PROVIDED RECORDS Block Start
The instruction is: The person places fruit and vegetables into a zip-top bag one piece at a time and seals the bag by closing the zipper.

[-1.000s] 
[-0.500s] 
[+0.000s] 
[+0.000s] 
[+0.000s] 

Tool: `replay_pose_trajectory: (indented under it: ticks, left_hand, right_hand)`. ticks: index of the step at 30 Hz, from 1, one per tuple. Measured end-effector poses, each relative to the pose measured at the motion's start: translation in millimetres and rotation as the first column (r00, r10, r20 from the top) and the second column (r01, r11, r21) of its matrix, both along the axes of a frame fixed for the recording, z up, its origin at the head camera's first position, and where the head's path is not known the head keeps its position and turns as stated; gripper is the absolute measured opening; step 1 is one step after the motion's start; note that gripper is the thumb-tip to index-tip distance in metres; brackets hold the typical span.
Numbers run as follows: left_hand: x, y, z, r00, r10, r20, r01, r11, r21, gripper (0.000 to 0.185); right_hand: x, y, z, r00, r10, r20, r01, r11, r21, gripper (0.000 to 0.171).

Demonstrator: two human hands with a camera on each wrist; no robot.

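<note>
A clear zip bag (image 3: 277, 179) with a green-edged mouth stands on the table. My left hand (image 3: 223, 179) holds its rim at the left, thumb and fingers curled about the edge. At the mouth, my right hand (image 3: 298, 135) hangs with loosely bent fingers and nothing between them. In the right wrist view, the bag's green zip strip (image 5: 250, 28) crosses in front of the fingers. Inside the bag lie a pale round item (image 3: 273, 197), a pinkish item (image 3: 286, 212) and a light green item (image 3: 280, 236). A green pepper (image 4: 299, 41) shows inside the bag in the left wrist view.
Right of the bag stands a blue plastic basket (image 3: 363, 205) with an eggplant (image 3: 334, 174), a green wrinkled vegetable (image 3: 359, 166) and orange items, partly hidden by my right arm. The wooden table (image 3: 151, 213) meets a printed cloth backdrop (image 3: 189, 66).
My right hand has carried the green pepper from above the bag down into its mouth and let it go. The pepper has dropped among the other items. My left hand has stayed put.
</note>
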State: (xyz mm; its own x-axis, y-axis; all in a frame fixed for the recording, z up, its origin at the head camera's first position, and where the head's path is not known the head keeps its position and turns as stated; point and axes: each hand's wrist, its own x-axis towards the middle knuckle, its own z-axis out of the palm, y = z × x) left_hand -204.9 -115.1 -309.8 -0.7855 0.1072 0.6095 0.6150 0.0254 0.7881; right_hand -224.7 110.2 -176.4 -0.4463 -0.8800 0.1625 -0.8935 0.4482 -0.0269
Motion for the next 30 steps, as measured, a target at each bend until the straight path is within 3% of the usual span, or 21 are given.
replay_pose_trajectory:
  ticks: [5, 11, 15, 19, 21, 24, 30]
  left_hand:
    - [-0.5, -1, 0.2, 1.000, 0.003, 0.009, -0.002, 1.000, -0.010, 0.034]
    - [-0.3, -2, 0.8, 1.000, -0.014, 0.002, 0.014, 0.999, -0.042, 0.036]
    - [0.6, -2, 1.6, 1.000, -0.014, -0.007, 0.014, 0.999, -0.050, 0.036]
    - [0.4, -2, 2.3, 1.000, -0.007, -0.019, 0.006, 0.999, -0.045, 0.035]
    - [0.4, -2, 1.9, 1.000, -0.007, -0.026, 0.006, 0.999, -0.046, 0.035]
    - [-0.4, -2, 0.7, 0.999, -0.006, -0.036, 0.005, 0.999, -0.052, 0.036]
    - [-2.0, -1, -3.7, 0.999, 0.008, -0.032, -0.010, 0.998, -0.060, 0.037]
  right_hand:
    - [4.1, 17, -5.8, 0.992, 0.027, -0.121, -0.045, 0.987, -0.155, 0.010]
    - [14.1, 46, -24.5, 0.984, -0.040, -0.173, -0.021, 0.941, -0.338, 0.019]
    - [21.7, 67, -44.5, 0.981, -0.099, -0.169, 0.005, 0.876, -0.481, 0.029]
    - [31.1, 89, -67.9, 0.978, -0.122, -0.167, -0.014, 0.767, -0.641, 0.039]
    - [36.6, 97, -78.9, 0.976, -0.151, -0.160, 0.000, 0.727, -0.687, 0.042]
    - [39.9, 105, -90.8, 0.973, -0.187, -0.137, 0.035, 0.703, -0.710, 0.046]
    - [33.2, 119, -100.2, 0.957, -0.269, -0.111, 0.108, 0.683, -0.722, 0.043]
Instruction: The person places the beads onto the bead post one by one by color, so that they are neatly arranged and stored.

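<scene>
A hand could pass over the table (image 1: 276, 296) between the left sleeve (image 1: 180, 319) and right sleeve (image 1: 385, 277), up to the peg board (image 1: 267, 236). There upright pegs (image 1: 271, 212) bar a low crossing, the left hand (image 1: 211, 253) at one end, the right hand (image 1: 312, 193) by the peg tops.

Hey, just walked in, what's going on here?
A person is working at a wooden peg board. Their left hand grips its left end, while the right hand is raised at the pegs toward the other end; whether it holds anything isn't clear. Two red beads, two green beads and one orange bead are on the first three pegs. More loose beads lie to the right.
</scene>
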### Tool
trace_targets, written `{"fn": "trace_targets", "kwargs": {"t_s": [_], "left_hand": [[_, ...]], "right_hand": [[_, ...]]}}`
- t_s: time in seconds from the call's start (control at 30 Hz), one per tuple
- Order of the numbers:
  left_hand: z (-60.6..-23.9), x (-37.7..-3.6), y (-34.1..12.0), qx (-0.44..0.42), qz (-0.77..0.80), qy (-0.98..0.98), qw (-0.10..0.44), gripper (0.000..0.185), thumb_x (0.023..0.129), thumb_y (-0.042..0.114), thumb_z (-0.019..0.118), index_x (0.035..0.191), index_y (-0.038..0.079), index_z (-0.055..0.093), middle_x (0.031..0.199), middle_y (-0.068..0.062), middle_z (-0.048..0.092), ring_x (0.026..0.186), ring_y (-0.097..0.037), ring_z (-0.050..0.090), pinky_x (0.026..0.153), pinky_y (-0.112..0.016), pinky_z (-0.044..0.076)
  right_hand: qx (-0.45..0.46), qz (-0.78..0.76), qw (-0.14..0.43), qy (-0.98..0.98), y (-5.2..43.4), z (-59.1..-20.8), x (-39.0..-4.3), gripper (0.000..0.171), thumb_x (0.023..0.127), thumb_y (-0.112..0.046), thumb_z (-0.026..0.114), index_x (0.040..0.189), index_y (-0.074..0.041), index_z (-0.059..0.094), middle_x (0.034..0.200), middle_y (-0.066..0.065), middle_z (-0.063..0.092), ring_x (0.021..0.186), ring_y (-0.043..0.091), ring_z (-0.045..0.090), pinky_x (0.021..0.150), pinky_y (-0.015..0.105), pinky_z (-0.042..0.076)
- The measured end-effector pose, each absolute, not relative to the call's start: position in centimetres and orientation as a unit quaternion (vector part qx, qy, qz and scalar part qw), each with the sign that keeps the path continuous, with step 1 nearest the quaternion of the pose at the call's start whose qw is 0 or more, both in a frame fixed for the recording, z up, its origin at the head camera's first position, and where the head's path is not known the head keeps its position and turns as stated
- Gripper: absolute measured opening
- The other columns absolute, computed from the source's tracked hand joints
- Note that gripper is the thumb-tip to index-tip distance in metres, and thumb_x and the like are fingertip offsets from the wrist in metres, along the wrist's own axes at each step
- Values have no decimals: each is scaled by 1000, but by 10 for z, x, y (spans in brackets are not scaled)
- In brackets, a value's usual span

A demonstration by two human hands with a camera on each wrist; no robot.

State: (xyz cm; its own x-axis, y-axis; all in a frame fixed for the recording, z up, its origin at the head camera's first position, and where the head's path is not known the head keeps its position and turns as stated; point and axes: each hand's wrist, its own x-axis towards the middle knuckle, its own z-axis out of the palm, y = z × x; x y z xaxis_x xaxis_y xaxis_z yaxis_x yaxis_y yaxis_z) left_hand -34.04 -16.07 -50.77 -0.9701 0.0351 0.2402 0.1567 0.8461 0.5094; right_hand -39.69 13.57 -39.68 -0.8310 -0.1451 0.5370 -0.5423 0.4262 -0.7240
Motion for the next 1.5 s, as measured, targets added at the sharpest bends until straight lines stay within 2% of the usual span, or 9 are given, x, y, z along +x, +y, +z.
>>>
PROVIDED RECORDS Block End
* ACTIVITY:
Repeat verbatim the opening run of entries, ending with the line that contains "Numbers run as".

* RESULT OF THIS EXERCISE:
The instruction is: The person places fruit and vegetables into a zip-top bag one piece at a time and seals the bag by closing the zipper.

[-1.000s] 
[-0.500s] 
[+0.000s] 
[+0.000s] 
[+0.000s] 

Tool: `replay_pose_trajectory: (indented under it: ticks, left_hand, right_hand)`. ticks: index of the step at 30 Hz, from 1, one per tuple. Measured end-effector poses, each relative to the pose measured at the motion's start: translation in millimetres and rotation as the first column (r00, r10, r20 from the top) and the second column (r01, r11, r21) of its matrix, both along the axes of a frame fixed for the recording, z up, its origin at the head camera's first position, and where the head's path is not known the head keeps its position and turns as stated; gripper is the absolute measured opening; step 1 is one step after the motion's start; note that gripper is the thumb-tip to index-tip distance in metres; brackets hold the typical span.
Numbers run as follows: left_hand: x, y, z, r00, r10, r20, r01, r11, r21, gripper (0.000 to 0.185); right_hand: x, y, z, r00, r10, r20, r01, r11, r21, gripper (0.000 to 0.171).

This answer requires no further additions.